季颂寰继被左明非吓到后,又被延光帝吓到了,“儿臣参见父皇!”季颂寰双腿一软,慌张行礼。
左明非望着延光帝以及他身后的侍卫,不疾不徐地俯身作揖:“臣参见陛下,是臣没有照顾好太子,请陛下降罪。”
延光帝死气沉沉地咳了两声,他随意挥手,不甚在意道:“你又不是他的起身宫女,哪能时时刻刻看着他。”
“儿臣知罪!”季颂寰低声道。
“明知故犯,罪加一等。”延光帝的目光轻飘飘地落在季颂寰身上,他语气随意中带着几分让人胆颤的威压。
久处高位之上,再随和的人也会被孤绪和多疑堆积出拒人于千里之外的漠然。
季颂寰攥紧掌心,鼻尖上冒出汗珠:“…是,儿臣有罪。”
延光帝有些不耐烦地别开脸,他不再去看季颂寰,然后在侍卫的搀扶下缓缓落座,静静望着远方,似乎也在等着什么。

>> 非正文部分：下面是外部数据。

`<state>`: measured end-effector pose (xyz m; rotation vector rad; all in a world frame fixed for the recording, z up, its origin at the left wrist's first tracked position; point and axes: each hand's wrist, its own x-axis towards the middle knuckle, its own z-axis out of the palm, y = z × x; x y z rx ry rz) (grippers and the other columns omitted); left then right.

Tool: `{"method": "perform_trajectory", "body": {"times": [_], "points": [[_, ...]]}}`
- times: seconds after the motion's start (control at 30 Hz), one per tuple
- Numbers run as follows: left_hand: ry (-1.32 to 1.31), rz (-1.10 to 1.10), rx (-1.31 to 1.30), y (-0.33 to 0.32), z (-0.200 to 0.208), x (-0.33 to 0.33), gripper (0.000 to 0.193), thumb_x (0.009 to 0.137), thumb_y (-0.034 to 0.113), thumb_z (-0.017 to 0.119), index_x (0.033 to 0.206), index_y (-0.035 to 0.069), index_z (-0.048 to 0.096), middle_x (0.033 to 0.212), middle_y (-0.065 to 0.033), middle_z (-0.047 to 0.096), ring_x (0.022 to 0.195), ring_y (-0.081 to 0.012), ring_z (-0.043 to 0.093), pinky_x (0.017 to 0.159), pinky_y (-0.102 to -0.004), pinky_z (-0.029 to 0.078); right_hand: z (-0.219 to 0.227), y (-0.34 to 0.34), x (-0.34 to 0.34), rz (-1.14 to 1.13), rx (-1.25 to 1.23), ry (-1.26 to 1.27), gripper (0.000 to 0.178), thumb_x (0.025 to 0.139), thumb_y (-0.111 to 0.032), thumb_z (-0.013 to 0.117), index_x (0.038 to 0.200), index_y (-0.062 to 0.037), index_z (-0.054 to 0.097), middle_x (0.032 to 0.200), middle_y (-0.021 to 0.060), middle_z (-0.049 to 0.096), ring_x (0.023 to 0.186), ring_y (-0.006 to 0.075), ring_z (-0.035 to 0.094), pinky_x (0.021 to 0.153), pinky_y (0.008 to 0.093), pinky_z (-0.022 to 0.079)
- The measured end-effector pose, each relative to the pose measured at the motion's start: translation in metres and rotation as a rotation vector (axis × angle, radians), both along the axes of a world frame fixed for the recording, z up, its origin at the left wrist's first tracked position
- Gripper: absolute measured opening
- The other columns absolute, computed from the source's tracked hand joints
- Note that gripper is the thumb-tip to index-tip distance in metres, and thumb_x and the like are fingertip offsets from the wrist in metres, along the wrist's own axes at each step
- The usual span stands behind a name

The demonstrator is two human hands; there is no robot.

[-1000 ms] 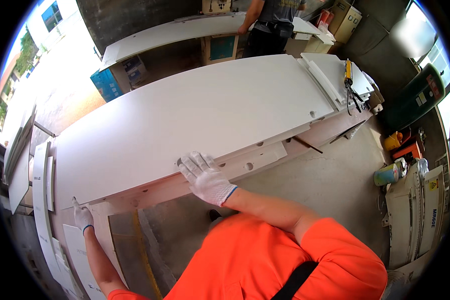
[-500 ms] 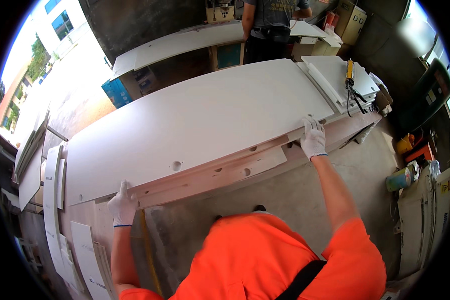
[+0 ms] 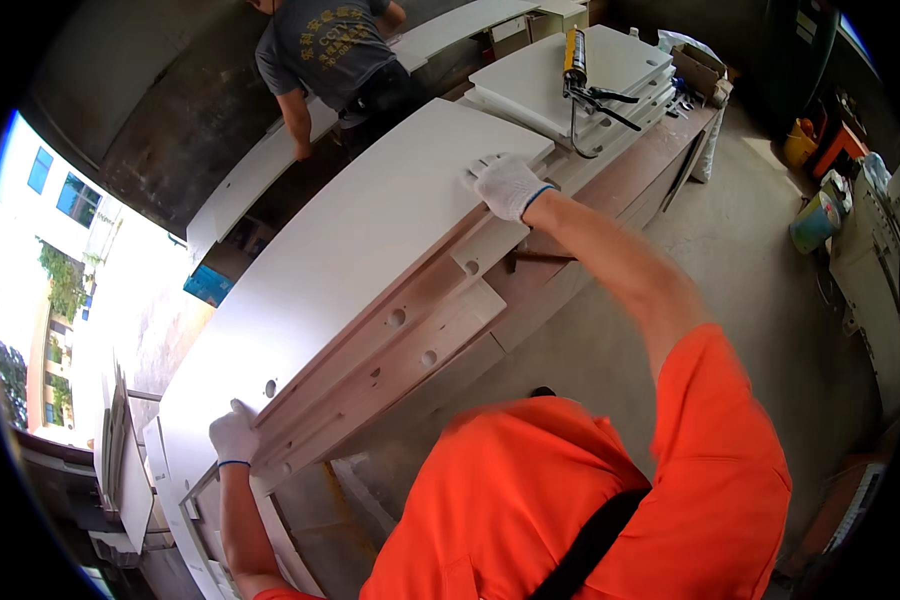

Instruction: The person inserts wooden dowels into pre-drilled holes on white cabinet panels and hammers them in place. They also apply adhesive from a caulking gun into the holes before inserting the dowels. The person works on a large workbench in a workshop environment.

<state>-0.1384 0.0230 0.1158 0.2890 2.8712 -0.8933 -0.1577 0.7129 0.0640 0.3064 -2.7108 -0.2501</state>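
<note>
A long white panel (image 3: 360, 230) with round holes along its near edge lies on top of other white boards. My left hand (image 3: 234, 434), in a white knit glove, grips the panel's near edge toward its left end, thumb on top and the other fingers hidden beneath. Near the right end, my gloved right hand (image 3: 510, 187) holds the same edge, its fingers bent over the top face and its thumb hidden. Below, a lower board (image 3: 450, 335) with round holes sticks out toward me.
A caulking gun (image 3: 578, 70) rests on a stack of smaller white panels (image 3: 620, 62) at the right. Across the panel, a person (image 3: 335, 60) stands by a long bench (image 3: 225, 205). A paint can (image 3: 815, 222) stands on the floor (image 3: 670, 270) at right.
My view has turned, so the panel now slants more steeply. My right hand reaches further over the panel's top face. More of the holed boards underneath shows.
</note>
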Motion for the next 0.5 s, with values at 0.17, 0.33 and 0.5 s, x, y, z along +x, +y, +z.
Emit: {"method": "perform_trajectory", "body": {"times": [0.17,0.33,0.5], "points": [[0.009,-0.090,-0.018,0.010,0.053,-0.014,0.038,0.085,0.023,0.069,0.114,-0.001,0.067,0.080,-0.0179,0.076,0.079,-0.0380,0.077,0.075,-0.0505,0.059,0.033,0.017,-0.031,0.023,-0.141,-0.136,0.021,0.084,-0.010,0.072,0.103,-0.0061,0.080,0.097,0.0186,0.079,0.096,0.0379,0.077,0.084,0.0482,0.061],[0.030,-0.103,-0.012,0.008,0.034,-0.011,0.038,0.084,0.022,0.067,0.113,-0.001,0.068,0.082,-0.0177,0.077,0.080,-0.0369,0.078,0.075,-0.0497,0.059,0.030,0.016,-0.017,-0.043,-0.097,-0.193,0.025,0.082,-0.013,0.076,0.107,-0.0077,0.074,0.111,0.0125,0.076,0.107,0.0337,0.073,0.093,0.0462,0.058],[-0.118,-0.030,0.082,0.017,-0.030,0.034,0.053,0.090,0.035,0.072,0.133,0.004,0.062,0.090,-0.0208,0.078,0.083,-0.0400,0.077,0.080,-0.0559,0.058,-0.069,0.006,0.074,0.046,-0.500,0.328,0.032,0.089,-0.012,0.068,0.120,-0.0096,0.071,0.132,0.0122,0.064,0.130,0.0315,0.060,0.116,0.0496,0.046]]}}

脚步声匆匆响起,延光帝直了直身子,略显在意地看向前方。
第137章 教导
小太监看到延光帝后直接跌跪在地, “奴才叩见陛下!都是奴才的错!奴才不该擅自带殿下出宫,还望陛下莫要怪罪殿下。”
“不!”季颂寰直挺挺地跪着,皱眉道:“都是儿臣一人所为, 无关太傅和福豆。”
延光帝的语气令人捉摸不定, 像是在对谁闲聊也像是自言自语:“我儿好福气,这一个两个的都为你开罪, 人心所向, 将来也会是千古明帝罢。”
“儿臣不敢!”季颂寰狠狠地叩首:“父皇千秋万代…”
“行了。”延光帝啧了声,他不悦地打断季颂寰:“你何时也虚伪起来了?罢了, 起身吧, 到处都跪着人,看的朕心烦。”

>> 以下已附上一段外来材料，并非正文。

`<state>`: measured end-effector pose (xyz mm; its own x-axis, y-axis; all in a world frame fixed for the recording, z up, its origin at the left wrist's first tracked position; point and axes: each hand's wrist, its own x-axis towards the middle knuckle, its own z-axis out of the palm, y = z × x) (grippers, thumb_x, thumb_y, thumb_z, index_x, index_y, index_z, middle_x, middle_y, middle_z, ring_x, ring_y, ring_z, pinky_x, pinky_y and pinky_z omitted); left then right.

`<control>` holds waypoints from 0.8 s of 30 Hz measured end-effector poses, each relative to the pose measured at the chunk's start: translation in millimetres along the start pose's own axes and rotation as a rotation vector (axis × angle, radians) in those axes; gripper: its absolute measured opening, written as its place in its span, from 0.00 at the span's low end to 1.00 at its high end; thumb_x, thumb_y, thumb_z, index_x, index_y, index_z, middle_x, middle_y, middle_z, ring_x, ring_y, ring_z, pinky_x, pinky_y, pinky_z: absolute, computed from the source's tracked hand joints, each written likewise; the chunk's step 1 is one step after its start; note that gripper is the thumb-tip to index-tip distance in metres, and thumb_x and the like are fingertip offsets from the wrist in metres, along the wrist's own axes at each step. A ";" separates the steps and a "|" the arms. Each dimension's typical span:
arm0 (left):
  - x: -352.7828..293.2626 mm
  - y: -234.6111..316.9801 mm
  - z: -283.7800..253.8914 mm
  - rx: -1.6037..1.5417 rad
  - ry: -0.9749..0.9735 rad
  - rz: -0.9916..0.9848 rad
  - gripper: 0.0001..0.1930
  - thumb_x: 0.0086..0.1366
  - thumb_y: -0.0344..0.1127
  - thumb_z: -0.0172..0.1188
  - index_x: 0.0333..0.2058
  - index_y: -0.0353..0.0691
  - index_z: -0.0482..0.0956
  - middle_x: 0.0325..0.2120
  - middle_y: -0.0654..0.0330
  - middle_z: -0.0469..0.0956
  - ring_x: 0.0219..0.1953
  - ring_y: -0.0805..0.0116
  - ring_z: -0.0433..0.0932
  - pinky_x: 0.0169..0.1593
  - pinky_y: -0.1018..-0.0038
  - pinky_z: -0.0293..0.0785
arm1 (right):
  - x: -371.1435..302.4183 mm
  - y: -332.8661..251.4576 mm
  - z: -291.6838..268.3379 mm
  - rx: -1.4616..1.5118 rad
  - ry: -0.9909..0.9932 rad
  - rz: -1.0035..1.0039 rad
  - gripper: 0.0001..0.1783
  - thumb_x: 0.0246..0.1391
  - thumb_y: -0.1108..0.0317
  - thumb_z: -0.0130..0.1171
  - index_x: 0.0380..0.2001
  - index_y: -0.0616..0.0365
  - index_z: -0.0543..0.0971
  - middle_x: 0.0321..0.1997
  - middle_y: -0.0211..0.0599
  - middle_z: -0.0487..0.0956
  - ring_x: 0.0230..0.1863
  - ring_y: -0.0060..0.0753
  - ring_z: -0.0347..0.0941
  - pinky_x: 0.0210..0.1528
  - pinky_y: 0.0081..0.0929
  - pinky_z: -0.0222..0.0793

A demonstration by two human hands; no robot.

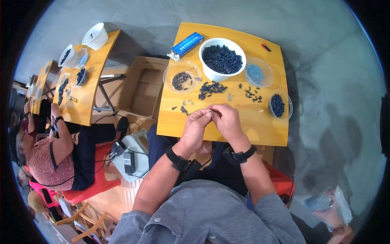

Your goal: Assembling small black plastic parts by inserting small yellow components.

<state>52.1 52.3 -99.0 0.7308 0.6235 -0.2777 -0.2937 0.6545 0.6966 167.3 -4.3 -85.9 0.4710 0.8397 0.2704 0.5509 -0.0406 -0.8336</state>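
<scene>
Over the near part of the yellow table [260,132], my left hand [196,129] and my right hand [228,123] meet with fingertips pinched together. Whatever sits between them is tiny and mostly covered by the fingers. Just beyond lie loose small black pieces [211,89], with a few more black pieces [184,110] beside my left hand. Small silvery bits [230,97] are scattered past my right hand. A white bucket [221,77] full of black pieces stands farther back. To its left is a shallow clear tub [165,83] with some black pieces.
Right of the bucket are a clear tub of grey-blue bits [255,74] and a smaller tub of black pieces [278,105]. A blue box [187,45] and a red-and-black tool [265,47] lie farther back. An open carton [142,87] separates me from a seated person [53,158].
</scene>
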 end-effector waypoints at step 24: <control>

说完, 延光帝看向福豆,问:“太子不是让你去请弈王吗?他人呢?”
福豆低着头, 瑟瑟缩缩地回答:“弈王…弈王回绝了。”
季颂寰心中一凉,他无声地张了张嘴巴, 伤心欲绝地看着福豆递过来的玉佩。
左明非早有所料般地站到一旁,他打量着延光帝,留意到延光帝眼中一闪而过的黯淡,但延光帝迅速冷笑一声,对季颂寰道:“这就是你所在意的?”
季颂寰接过玉佩, 整理好情绪后,他静静道:“无论如何,儿臣为之努力过。”
延光帝发出一声嗤笑,似乎在嘲笑太子的自不量力, 他递出手中的佛珠,对福豆道:“你且再跑一趟, 拿着这个。”
福豆赶忙上前,双手高举头顶,恭敬地接过佛珠,然后匆匆离去。
季颂寰不明所以地看向延光帝,延光帝却一改漠然的姿态,对他温和地笑了笑:“既是寰儿所愿,朕定当满足,过会儿你可要好好与你小叔话别。”